Restate word for word the lines of the records below, starting at the line that contains "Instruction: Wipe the" and ending at the line that contains "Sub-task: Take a", with both of those lines included and nothing else.

_ _ _ _ _ _ _

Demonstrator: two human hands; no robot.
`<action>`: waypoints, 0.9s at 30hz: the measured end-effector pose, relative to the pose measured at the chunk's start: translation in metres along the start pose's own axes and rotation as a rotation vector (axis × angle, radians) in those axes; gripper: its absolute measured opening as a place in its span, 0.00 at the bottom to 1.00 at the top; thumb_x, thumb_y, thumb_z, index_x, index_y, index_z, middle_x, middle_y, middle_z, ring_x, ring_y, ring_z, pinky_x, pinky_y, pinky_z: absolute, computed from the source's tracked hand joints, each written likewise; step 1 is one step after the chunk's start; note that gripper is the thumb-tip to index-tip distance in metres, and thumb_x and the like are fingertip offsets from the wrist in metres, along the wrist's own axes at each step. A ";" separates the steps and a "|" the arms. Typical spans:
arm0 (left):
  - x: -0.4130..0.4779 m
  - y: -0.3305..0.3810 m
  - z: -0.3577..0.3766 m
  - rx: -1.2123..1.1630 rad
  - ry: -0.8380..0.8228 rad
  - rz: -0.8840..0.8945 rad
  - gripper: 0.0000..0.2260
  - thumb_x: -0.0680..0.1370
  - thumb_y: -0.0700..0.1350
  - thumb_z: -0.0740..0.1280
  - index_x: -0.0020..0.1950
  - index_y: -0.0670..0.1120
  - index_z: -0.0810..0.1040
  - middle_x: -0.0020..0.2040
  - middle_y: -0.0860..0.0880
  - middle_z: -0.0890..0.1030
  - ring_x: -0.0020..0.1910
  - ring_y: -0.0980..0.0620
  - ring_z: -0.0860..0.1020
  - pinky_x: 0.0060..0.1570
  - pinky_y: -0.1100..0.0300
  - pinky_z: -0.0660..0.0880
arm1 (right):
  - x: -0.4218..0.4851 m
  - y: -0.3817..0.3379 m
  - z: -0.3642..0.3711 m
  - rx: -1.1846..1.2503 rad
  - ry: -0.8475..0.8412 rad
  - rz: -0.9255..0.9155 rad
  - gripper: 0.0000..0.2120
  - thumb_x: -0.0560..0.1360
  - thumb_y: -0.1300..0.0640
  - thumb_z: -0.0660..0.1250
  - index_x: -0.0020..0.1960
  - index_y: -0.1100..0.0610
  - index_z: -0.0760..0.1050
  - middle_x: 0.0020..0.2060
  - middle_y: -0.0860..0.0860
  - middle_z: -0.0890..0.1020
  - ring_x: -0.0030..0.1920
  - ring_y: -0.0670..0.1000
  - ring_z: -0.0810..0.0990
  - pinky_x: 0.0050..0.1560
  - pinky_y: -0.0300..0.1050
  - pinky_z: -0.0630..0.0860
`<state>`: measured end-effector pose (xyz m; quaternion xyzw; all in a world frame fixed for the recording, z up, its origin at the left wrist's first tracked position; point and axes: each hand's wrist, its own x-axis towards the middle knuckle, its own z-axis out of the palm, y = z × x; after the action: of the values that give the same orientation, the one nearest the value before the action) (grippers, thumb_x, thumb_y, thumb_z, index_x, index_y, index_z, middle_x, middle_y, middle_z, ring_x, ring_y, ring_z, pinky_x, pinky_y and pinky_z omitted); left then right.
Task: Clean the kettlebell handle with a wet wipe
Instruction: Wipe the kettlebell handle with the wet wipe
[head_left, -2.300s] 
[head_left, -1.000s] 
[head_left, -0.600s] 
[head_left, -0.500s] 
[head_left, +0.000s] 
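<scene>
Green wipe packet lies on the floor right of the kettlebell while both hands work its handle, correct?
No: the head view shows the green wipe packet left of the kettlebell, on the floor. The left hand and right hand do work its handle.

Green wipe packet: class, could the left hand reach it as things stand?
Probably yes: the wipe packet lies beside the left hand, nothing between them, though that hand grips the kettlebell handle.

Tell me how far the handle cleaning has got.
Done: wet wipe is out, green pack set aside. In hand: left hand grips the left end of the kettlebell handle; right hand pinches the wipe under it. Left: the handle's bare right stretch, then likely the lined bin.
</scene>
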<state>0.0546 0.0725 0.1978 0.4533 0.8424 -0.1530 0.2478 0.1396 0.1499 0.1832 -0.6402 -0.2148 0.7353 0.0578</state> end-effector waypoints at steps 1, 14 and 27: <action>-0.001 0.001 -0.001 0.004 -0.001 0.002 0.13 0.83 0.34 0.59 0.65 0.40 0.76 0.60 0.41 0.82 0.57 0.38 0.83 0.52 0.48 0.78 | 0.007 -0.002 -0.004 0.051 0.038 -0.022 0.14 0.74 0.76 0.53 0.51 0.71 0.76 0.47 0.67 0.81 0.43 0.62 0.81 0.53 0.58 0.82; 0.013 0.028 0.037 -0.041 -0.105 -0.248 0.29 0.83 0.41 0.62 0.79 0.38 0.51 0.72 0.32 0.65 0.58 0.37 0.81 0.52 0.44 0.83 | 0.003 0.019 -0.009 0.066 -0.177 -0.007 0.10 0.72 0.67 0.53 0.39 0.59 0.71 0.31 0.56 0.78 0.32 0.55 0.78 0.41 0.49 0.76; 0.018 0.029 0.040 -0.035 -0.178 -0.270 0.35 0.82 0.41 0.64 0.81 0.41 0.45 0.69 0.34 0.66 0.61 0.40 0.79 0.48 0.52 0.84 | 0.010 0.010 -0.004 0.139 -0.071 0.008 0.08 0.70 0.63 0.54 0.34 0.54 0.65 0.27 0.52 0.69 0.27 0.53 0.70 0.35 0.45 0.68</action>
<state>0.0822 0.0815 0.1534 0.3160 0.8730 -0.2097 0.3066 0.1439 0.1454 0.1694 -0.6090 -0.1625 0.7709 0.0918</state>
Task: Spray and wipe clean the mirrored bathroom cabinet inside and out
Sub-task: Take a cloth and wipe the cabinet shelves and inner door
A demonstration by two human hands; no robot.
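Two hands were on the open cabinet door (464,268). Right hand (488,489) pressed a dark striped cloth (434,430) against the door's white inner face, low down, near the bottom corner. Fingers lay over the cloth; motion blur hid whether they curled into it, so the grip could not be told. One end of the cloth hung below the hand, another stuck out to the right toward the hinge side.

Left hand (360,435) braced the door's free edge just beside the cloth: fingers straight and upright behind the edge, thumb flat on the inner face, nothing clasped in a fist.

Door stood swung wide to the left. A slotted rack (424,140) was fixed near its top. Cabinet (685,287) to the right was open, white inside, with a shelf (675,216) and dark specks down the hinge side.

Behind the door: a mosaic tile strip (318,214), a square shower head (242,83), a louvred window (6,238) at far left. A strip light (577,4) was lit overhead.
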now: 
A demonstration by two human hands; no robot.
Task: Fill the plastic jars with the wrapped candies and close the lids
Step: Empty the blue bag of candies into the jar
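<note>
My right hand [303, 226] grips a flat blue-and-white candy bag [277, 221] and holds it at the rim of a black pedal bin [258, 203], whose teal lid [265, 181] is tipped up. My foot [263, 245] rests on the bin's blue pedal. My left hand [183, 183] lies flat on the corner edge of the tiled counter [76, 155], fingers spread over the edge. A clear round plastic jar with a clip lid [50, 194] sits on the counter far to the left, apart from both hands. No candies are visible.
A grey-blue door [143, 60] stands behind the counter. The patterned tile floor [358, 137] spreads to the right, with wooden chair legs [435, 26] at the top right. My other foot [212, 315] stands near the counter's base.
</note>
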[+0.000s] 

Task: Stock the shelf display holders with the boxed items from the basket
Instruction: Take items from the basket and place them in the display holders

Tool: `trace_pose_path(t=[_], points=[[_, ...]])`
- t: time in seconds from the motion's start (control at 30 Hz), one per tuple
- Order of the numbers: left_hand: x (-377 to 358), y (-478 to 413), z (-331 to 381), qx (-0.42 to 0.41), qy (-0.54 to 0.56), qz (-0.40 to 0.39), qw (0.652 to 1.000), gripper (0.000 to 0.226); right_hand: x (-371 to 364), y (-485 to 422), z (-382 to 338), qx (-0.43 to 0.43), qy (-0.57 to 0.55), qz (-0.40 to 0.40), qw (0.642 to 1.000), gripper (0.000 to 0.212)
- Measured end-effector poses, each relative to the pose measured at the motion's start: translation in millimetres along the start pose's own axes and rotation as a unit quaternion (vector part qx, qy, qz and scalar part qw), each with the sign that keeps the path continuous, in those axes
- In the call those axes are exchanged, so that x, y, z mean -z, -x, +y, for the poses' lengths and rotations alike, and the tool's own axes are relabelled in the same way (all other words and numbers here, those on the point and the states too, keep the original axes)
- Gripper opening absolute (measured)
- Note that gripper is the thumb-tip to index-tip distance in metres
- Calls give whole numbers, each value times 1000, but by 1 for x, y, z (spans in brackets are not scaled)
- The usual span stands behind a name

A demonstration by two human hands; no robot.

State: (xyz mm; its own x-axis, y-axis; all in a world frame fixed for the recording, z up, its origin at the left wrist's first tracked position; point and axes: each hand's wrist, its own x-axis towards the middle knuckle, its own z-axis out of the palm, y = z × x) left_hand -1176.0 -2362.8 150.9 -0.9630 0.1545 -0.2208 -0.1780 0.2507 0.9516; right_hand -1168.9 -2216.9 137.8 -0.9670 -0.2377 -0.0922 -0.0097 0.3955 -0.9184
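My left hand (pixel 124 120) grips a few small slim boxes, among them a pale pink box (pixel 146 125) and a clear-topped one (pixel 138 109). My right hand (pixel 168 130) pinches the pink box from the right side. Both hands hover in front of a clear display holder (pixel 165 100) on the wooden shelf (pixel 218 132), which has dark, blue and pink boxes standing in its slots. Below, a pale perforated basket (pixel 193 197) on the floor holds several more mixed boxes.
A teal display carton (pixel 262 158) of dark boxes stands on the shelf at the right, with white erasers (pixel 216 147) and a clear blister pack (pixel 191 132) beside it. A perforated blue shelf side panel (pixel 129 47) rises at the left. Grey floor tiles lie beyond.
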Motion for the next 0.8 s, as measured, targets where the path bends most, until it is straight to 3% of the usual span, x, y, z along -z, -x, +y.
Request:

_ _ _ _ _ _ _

▶ [Problem solution]:
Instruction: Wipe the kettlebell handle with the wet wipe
[head_left, -2.300s] 
[head_left, -1.000s] 
[head_left, -0.600s] 
[head_left, -0.500s] 
[head_left, +0.000s] 
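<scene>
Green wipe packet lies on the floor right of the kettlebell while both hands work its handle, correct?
No: the head view shows the green wipe packet left of the kettlebell, on the floor. The left hand and right hand do work its handle.

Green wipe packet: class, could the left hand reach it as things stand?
Probably yes: the wipe packet lies beside the left hand, nothing between them, though that hand grips the kettlebell handle.

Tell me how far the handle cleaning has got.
Done: wet wipe is out, green pack set aside. In hand: left hand grips the left end of the kettlebell handle; right hand pinches the wipe under it. Left: the handle's bare right stretch, then likely the lined bin.
</scene>
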<state>0.0546 0.0725 0.1978 0.4533 0.8424 -0.1530 0.2478 0.1396 0.1499 0.1832 -0.6402 -0.2148 0.7353 0.0578</state> end-effector waypoints at steps 1, 14 and 27: <action>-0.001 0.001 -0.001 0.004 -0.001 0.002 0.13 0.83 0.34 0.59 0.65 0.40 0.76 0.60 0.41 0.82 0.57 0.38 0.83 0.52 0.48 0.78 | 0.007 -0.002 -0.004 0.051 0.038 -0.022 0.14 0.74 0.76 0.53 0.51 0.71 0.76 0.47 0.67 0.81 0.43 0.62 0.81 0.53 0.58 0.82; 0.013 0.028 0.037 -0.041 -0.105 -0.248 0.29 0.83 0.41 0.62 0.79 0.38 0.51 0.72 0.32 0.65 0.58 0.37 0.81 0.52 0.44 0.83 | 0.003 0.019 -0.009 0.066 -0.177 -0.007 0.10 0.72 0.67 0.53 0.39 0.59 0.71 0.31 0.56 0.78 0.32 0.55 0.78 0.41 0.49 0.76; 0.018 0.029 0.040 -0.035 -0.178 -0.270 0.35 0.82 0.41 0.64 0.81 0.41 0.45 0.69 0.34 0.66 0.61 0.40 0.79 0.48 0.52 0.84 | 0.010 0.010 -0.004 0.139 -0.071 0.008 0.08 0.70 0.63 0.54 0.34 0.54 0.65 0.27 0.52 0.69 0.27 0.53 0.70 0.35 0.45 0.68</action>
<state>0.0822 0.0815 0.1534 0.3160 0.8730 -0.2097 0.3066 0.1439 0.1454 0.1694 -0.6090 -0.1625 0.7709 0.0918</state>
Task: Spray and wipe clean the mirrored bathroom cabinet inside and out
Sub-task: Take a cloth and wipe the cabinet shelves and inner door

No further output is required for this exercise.